To the Editor — Our original experiment was designed to see whether participants thought of the Internet as a transactive memory source1. The question we hoped to answer was: When people don’t know the answer to something, will they think of the Internet? To answer this question, we ran two blocks of a modified Stroop task: each Stroop word was seen only once by participants, and before each word, they were shown a different six digit number, which was reported back by them after each Stroop word. We found that target words about the Internet had longer reaction times compared with non-target words, particularly after the hard question block.
The procedure described in the linked replication study2 indicates that Stroop words were repeated four times and that one six digit number was given to participants to memorize across the entire block of trials. This is the procedure for active thought suppression3: when people are asked explicitly not to think about a single target word, they must engage in active suppression. In such cases, one would expect post-suppression rebound, which would mean that there would be increased reaction times for repeated trials of the same target word. However, in both our original experiment1 and the replication2, participants were not asked to suppress a single target word about computers; for this word, we would not expect a post-suppression rebound, which is what the data for both the original and replication study show: there was no difference in reaction time between these target and non-target words.

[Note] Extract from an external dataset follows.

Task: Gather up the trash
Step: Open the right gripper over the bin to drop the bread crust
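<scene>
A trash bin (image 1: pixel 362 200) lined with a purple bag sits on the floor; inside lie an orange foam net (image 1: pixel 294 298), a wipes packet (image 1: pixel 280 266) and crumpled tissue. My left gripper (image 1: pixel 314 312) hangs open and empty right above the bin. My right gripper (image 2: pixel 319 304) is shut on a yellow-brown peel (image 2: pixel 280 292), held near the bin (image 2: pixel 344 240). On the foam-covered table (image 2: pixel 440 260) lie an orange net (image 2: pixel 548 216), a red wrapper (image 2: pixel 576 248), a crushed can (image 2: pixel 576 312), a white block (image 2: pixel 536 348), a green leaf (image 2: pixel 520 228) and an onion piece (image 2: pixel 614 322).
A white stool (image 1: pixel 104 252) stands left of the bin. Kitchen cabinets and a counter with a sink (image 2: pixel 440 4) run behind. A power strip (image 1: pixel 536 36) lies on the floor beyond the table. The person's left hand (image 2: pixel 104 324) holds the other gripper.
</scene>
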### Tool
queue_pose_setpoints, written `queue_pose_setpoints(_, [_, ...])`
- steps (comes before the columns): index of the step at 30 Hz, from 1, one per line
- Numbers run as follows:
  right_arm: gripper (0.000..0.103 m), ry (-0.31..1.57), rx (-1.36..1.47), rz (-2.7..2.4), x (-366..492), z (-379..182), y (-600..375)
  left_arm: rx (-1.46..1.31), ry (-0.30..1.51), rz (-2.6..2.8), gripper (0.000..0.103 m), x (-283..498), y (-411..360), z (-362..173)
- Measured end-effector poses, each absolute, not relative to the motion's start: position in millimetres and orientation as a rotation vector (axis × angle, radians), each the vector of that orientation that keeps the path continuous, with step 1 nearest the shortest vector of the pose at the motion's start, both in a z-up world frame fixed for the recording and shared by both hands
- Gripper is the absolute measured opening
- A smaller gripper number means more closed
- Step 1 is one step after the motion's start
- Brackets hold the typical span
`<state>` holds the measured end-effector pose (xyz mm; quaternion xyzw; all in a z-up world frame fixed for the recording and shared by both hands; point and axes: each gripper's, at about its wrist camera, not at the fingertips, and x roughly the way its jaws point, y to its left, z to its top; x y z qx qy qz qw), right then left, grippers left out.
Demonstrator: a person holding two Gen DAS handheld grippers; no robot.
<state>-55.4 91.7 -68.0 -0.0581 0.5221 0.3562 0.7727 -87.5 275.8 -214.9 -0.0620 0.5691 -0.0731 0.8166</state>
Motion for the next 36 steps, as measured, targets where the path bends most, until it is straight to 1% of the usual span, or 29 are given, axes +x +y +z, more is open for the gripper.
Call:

However, the point of our original study1 was to understand whether people thought of the Internet when they wanted to know something, not whether they suppressed thoughts of the Internet when they were asked to do so.
When looking at the target words we used in the experiment, I was struck by how specific they were to the time the experiment was run. We originally ran this experiment in 2006, one year before the first iPhone was released. Accessing the Internet at this time required one to sit at a computer, with keyboard, mouse and ethernet cable, navigate to a browser on the desktop, and type a query. As this was the only way to access the Internet, it was easier to come up with a list of words that everybody would have similar experience with. We included: Google, Yahoo, mouse, keys, Internet, browser, computer, screen, Altavista, Wikipedia, disk, Lycos, Netscape, modem, router, online. In the 12 years since we ran this experiment, however, the experience of accessing the Internet has changed dramatically. While one can still access the Internet from a desktop, it is no longer necessary: people use their phones, type or use voice command, and usually own multiple different devices that require different procedures for going online. Therefore, the specific target words that we used are somewhat obsolete, and were likely even dated by the time the paper was published (2011). If I were attempting to replicate our original study1 today, I would focus primarily on target words about phones (as they seem most ubiquitous), but would also be sure to pre-test many possible words to ensure their contextual relevance before putting them into the modified Stroop.
Sparrow, B., Liu, J. & Wegner, D. M. Science 333, 776–778 (2011).
Camerer, C. F. et al. Nat. Hum. Behav. https://doi.org/10.1038/s41562-018-0399-z (2018).
Wegner, D. M. & Erber, R. J. Pers. Soc. Psychol. 63, 903–912 (1992).
The author declares no competing interests.